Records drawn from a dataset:
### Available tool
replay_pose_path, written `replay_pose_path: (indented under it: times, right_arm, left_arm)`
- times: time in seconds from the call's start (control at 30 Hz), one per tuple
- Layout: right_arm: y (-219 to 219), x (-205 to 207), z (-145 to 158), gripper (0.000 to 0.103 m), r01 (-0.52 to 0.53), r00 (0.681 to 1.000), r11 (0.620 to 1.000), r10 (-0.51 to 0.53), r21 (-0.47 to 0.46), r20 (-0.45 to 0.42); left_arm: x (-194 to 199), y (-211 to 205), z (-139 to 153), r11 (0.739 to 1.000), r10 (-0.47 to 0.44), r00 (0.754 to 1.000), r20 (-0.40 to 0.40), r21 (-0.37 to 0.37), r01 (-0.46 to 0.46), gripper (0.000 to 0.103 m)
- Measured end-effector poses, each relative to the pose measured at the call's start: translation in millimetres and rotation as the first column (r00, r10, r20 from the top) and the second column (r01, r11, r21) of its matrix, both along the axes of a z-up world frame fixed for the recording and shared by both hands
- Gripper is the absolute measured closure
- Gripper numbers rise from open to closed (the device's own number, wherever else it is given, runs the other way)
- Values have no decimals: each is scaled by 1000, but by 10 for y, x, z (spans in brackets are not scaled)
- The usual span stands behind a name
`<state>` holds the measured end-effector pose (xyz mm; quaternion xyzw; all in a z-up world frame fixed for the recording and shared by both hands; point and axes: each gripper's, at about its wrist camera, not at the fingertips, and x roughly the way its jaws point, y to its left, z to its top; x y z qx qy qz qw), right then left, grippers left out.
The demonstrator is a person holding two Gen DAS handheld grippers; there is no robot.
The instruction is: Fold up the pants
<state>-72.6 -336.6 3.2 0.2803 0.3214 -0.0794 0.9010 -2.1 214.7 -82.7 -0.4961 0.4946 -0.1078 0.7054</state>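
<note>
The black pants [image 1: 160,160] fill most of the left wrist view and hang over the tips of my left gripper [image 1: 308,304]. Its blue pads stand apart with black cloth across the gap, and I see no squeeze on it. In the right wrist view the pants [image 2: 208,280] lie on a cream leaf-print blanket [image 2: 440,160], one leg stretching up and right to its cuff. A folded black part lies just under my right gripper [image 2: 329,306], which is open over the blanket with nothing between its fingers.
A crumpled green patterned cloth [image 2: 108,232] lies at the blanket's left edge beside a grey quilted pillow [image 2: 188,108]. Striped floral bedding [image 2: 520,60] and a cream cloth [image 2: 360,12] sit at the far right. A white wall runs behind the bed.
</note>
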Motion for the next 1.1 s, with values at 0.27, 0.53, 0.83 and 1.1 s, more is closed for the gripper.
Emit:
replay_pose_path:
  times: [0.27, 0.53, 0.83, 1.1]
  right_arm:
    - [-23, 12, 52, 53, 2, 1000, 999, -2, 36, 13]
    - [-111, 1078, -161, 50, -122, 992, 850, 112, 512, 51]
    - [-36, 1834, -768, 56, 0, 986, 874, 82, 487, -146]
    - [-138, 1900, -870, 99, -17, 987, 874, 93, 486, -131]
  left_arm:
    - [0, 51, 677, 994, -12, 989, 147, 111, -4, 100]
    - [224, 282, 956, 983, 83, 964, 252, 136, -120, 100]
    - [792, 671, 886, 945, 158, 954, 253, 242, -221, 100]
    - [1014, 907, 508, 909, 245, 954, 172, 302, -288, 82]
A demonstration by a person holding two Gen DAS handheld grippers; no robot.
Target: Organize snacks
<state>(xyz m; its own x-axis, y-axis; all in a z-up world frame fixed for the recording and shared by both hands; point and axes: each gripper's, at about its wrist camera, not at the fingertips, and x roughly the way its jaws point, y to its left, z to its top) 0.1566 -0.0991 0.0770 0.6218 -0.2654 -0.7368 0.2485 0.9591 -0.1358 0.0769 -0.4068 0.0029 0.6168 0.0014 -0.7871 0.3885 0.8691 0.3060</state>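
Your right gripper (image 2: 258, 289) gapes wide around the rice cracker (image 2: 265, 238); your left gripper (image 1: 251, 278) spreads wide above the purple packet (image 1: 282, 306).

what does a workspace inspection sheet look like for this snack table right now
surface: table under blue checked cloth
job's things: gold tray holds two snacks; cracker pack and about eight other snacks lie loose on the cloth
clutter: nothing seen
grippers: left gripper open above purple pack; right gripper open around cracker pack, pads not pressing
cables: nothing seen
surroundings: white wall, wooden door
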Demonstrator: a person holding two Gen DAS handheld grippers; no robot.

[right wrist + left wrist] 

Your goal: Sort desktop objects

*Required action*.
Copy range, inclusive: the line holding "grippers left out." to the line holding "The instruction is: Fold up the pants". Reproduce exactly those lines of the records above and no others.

*Answer section*.
`<state>` holds the measured end-effector pose (xyz mm; quaternion xyzw; all in a z-up world frame fixed for the recording and shared by both hands; point and axes: each gripper's, at about its wrist camera, not at the fingertips, and x roughly the way its jaws point, y to its left, z to its top; x y z qx qy qz qw), right then left, grippers left out.
The demonstrator is a person holding two Gen DAS handheld grippers; there is no robot.
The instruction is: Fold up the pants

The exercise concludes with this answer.